Interfering with Cancer’s Sweet Tooth
Knowing
that cells lacking LKB1 had lost their fuel gauges, Dr. Shaw wondered
if this could be an entry point for disrupting tumor growth. Dr. Shaw
already knew that factors such as exercise and calorie restriction could
stimulate AMPK’s signaling ability, but were
there, he wondered, drugs that could accomplish the same thing?
Interestingly, the answer is yes.
The drugs metformin and
phenformin both inhibit mitochondria; however, phenformin is nearly 50
times as potent as metformin. Dr. Shaw and his postdoctoral fellows
tested both metformin and phenformin as chemotherapeutic agents in mice
genetically engineered to mutate different cancer genes in adult lung
cells, which results in the mice developing advanced-stage lung tumors.

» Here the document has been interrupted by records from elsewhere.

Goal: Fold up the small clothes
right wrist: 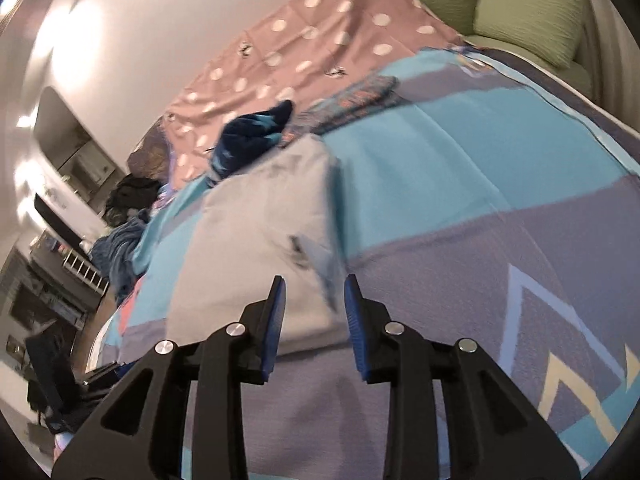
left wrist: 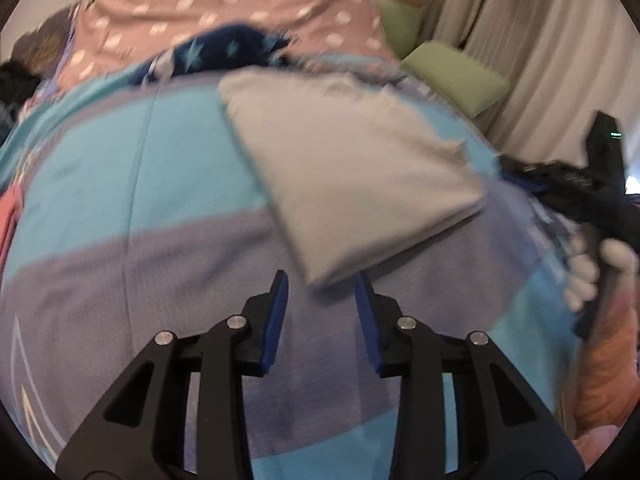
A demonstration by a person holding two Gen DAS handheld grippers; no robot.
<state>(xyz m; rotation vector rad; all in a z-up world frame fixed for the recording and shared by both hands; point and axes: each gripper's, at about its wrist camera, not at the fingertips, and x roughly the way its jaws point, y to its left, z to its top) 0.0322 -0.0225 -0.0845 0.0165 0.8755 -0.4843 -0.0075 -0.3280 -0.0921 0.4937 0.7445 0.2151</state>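
Note:
A pale grey folded garment (left wrist: 352, 168) lies flat on the turquoise and purple bedcover (left wrist: 120, 200). My left gripper (left wrist: 321, 286) hovers at its near corner, jaws apart, the blue pads (left wrist: 276, 320) pressing on nothing. In the right wrist view the same garment (right wrist: 256, 240) stretches away from my right gripper (right wrist: 314, 286), whose jaws stand apart over its near edge without pinching it. A gloved hand (left wrist: 584, 276) holding a black tool body (left wrist: 580, 184) shows at the garment's right corner.
A dark blue star-print garment (right wrist: 252, 140) and a folded patterned piece (right wrist: 360, 100) lie beyond the grey one. Behind them are a pink dotted quilt (left wrist: 224, 12), green pillows (right wrist: 528, 20) and curtains (left wrist: 540, 40). Furniture and clutter stand off the bed's left side (right wrist: 60, 280).

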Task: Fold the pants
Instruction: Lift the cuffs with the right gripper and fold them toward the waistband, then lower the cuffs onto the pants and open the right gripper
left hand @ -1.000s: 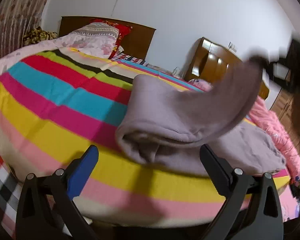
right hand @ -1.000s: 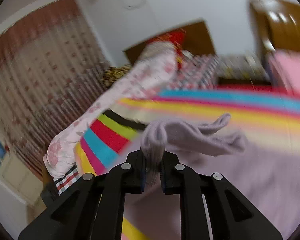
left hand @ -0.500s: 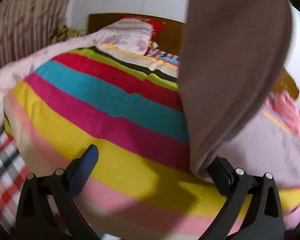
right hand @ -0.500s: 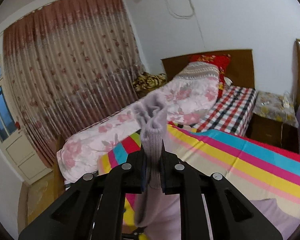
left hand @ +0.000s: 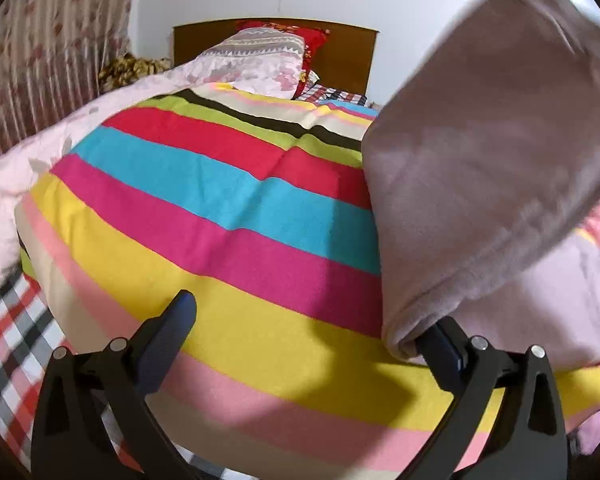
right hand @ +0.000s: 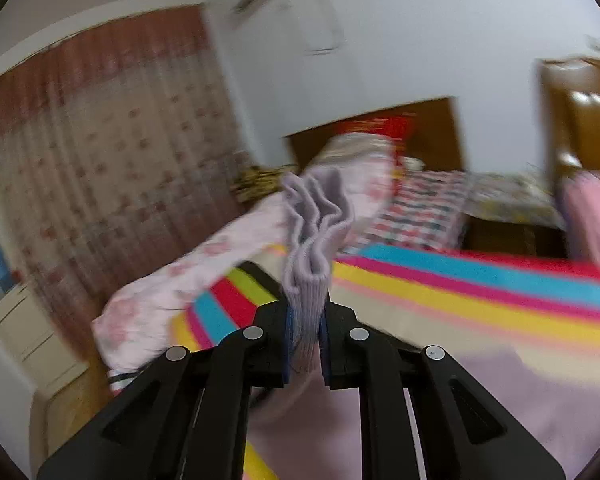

Only in mice lacking the LKB1 cancer gene did Dr. Shaw and his team
observe that, after three weeks of treatment with phenformin, there was a
major reduction in tumor burden in the mice.
Cancer’s Achilles’ Heel
Knowledge
of this leads to a profound impact on therapies for cancer because, as
Dr. Shaw now knew, it was possible to interfere pharmacologically with
this pathway. Disruptions of the “fuel sensing” mechanism means that
with cancer cells, they could
cause nutrient and oxygen deprivation. This had the medically important
effect of signaling AMPK to arrest cell growth. The cancer cells would
be influenced to cease proliferating.
But that’s not the end. The
other side of the coin of being able to induce a faulty fuel-sensing
mechanism is that the cancer cells may act as if it they have all the
energy and nutrients they need, even when they don’t. This results in
the continuation of cell growth, and in the absence of fuel, the cells
continue dividing until they run out of all energy stores and die.
Possible Clinical Trials
“These
studies,” he said, “are the tip of the iceberg. We are in the midst of
decoding new links between metabolism and cancer that are going to
result in new druggable targets. They are likely to be important in
treating many different cancers, and they may also be effective for
other diseases such as type II diabetes. In the future we may find that
aberrations in these same pathways and the metabolic disturbances that
result may underpin neurodegenerative diseases and other broad disease
categories as well.”
A lot is at stake. The 90-year-old Warburg
Hypothesis, re-evaluated by Dr. Shaw and his colleagues, could have an
outsize impact on modern medicine. Let the clinical trials begin!